### Task goal
Below is a listing; restate from it, character for character, the lines beginning at the line holding "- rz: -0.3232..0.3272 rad" and ending at the line holding "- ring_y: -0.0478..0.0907", both included.

### Supplied records
· · · ·

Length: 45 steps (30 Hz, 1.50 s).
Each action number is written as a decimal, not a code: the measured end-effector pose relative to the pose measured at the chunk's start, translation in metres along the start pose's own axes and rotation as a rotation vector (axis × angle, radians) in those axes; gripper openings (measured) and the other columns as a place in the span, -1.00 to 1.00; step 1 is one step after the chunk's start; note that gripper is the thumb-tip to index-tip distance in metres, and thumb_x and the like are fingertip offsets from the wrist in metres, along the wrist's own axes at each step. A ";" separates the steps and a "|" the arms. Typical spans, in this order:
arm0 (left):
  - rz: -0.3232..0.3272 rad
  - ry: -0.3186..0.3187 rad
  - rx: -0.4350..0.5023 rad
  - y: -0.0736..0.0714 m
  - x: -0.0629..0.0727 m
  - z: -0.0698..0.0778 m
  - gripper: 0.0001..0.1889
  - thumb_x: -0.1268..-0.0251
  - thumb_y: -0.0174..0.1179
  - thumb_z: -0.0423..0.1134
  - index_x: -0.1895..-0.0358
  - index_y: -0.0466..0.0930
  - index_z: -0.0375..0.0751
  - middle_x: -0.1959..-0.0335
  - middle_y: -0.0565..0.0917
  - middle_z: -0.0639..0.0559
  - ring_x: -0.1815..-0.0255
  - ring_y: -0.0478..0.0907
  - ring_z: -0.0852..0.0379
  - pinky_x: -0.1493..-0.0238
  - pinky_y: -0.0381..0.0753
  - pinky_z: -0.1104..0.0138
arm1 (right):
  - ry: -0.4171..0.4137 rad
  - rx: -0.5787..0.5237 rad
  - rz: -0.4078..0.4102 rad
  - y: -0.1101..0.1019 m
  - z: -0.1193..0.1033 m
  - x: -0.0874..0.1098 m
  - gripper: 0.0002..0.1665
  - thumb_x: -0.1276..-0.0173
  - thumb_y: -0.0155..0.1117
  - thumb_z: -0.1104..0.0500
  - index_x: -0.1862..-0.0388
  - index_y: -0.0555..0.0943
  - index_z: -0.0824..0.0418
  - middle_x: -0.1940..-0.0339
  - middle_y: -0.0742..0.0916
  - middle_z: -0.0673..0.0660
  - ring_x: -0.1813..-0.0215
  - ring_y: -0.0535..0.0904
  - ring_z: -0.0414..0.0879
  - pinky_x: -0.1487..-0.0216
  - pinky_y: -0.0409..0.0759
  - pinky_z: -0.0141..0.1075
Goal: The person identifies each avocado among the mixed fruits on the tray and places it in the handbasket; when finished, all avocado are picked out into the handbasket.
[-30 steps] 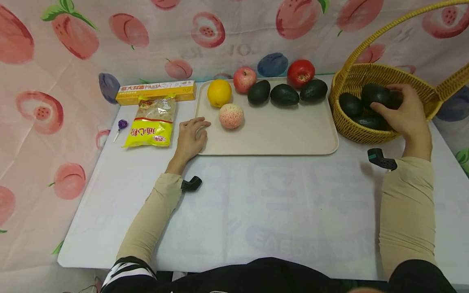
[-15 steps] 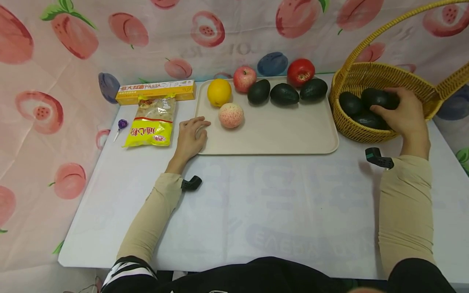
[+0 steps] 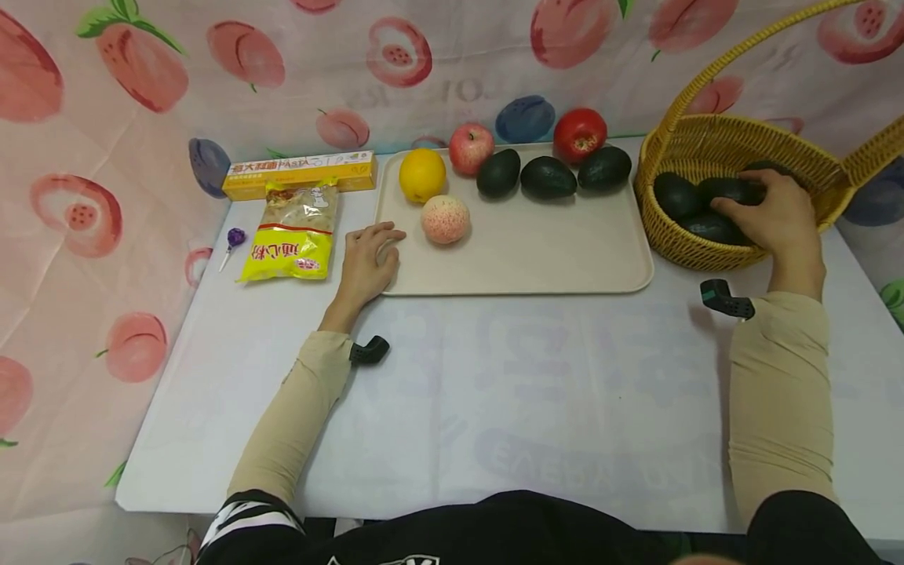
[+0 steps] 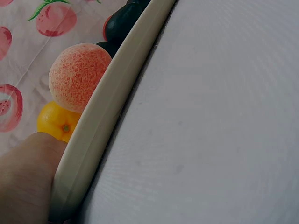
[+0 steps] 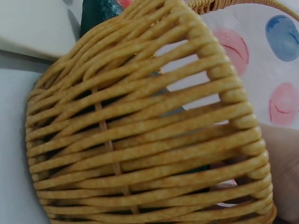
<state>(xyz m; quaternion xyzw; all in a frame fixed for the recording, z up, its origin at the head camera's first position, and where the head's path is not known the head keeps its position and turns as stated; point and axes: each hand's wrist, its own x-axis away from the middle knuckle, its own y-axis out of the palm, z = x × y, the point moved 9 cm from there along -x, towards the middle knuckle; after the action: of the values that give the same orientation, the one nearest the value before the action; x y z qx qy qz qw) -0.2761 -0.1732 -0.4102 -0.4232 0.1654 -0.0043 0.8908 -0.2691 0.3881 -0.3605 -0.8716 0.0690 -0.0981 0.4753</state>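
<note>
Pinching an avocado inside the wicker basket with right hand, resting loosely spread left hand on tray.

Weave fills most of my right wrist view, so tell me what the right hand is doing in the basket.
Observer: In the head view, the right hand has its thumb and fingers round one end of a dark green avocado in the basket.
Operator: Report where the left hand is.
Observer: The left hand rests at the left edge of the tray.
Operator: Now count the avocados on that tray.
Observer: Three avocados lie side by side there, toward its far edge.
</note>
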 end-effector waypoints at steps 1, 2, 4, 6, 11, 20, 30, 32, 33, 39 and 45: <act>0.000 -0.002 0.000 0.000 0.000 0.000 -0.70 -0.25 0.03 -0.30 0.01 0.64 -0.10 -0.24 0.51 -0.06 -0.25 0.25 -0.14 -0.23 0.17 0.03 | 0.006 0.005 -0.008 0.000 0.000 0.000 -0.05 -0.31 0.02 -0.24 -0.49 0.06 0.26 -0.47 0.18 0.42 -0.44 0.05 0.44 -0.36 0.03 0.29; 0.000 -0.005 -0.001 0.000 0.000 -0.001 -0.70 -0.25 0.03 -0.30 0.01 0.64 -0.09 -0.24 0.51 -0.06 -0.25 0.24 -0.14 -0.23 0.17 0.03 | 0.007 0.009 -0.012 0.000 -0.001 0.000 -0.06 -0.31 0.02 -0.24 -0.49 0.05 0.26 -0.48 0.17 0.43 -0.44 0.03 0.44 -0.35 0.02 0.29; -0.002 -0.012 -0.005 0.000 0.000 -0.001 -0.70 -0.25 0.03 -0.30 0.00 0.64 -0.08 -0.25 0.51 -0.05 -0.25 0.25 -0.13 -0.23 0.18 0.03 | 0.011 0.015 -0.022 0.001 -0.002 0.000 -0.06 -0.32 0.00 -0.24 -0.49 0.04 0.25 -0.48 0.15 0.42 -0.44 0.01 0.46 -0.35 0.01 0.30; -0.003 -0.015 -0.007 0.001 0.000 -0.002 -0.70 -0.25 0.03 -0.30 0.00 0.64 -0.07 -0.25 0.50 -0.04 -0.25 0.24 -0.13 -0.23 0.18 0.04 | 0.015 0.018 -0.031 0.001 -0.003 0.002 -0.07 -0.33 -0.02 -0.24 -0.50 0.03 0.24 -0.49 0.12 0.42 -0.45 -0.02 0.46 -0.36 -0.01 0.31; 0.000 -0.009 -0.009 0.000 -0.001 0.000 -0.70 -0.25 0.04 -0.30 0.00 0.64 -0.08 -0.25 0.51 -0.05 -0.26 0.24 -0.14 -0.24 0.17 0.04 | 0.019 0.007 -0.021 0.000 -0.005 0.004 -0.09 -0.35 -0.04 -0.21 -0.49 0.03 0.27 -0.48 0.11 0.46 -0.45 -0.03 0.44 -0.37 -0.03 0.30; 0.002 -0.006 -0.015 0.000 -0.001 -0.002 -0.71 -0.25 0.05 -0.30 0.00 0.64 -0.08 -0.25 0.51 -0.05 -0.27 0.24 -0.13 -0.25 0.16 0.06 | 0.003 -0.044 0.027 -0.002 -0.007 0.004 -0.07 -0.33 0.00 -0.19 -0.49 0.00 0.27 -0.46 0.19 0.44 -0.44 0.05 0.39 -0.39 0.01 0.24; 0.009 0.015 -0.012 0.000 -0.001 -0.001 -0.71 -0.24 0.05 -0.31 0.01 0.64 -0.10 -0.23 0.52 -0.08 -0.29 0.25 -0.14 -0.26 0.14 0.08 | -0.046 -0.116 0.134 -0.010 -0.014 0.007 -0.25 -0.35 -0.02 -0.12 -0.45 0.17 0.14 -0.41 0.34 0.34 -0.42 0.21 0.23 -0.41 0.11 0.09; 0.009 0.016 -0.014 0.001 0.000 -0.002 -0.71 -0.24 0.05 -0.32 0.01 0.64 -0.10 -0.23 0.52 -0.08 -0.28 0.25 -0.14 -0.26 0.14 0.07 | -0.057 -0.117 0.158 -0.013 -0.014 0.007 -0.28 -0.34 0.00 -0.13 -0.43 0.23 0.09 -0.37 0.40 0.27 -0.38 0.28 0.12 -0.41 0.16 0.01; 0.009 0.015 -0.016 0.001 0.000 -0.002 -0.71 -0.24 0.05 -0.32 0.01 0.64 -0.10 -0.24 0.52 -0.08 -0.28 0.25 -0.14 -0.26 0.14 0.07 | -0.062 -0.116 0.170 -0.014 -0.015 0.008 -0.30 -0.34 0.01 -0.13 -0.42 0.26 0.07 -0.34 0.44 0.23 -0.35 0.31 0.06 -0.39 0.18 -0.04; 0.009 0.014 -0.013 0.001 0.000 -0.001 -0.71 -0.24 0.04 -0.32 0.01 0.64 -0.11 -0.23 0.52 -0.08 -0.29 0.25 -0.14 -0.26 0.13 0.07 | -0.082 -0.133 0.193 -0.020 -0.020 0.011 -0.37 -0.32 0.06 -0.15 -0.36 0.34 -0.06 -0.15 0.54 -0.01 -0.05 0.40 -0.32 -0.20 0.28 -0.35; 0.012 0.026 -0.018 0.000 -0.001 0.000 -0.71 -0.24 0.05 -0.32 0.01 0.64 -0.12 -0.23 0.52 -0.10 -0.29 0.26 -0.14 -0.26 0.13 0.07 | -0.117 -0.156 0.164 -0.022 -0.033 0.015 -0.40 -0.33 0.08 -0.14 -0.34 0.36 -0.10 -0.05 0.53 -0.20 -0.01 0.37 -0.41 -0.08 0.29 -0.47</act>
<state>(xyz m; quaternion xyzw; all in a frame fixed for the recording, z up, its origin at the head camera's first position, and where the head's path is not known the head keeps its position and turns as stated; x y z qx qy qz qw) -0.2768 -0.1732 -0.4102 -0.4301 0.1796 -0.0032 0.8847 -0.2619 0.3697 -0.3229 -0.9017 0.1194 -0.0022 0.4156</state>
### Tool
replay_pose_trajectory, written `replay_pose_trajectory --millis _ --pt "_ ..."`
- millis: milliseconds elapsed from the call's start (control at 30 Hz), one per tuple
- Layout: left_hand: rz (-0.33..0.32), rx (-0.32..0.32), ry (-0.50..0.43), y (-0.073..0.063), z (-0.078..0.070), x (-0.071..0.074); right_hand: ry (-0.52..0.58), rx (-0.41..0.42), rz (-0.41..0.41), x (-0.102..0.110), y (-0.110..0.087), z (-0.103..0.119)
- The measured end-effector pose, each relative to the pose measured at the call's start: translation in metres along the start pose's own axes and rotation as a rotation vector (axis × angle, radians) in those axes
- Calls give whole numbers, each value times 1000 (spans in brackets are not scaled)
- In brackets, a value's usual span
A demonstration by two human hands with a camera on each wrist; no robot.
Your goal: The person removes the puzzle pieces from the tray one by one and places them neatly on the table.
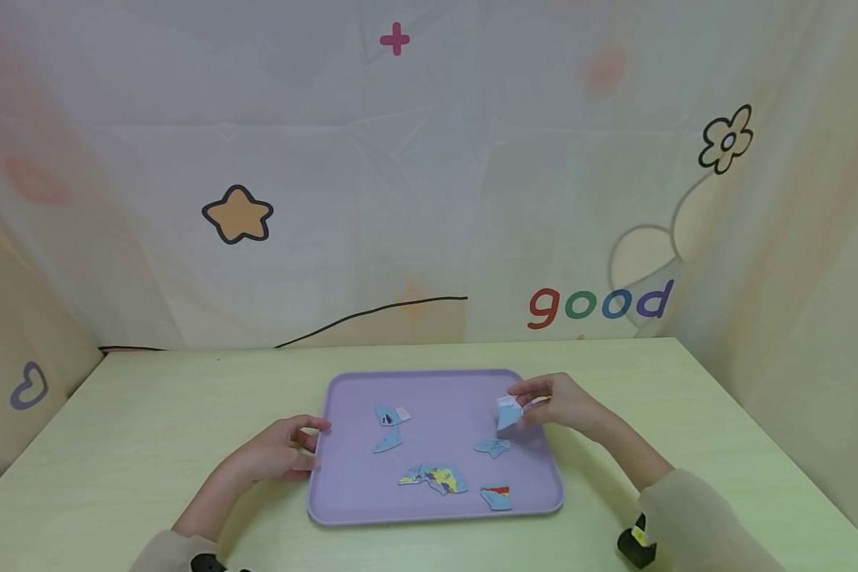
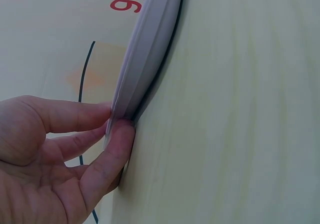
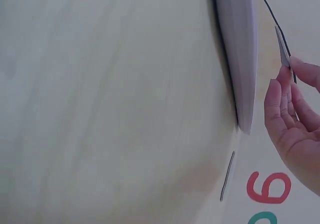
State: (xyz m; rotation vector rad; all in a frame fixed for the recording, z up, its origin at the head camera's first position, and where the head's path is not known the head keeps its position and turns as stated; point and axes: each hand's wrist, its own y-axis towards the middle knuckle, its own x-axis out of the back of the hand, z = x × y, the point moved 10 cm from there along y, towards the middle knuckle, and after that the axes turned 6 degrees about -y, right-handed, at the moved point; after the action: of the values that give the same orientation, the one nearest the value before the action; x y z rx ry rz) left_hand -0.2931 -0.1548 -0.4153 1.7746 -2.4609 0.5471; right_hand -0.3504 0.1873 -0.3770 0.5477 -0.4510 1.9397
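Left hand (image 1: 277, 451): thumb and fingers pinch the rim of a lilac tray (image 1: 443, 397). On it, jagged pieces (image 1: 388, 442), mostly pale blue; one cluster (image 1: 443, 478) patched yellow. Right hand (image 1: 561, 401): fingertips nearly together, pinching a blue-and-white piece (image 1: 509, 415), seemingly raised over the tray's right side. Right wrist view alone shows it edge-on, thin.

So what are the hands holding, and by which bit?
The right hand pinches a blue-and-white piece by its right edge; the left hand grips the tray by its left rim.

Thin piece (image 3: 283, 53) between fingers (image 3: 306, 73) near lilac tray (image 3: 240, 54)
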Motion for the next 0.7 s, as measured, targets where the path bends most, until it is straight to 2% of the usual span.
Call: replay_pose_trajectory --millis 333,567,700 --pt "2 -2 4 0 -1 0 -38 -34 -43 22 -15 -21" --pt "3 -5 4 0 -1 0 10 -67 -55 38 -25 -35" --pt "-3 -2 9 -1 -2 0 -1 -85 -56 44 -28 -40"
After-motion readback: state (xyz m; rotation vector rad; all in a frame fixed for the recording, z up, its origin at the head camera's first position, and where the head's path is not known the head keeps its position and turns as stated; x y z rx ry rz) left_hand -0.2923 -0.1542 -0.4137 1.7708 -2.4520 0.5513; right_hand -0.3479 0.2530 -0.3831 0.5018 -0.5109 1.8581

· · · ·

### Result for this task
  - rz: -0.3232..0.3272 rad
  - ry: -0.3186..0.3187 rad
  - rx: -0.4350..0.5023 rad
  - y: -0.0736..0.0714 m
  - x: -0.0629..0.0727 m
  - z: -0.0698..0.0778 m
  - gripper: 0.0001..0.1889
  - thumb_x: -0.1268..-0.0251
  - thumb_y: -0.0174..0.1179
  - thumb_z: -0.0423..0.1134
  - index_x: -0.1895..-0.0358
  - index_y: -0.0466..0.0930
  - index_z: -0.0375..0.0751
  - middle_x: -0.1959..-0.0335
  - middle_y: -0.0565..0.0917
  - middle_z: -0.0639..0.0559
  - ring_x: -0.1815..-0.0255
  - ring_y: -0.0478..0.0907

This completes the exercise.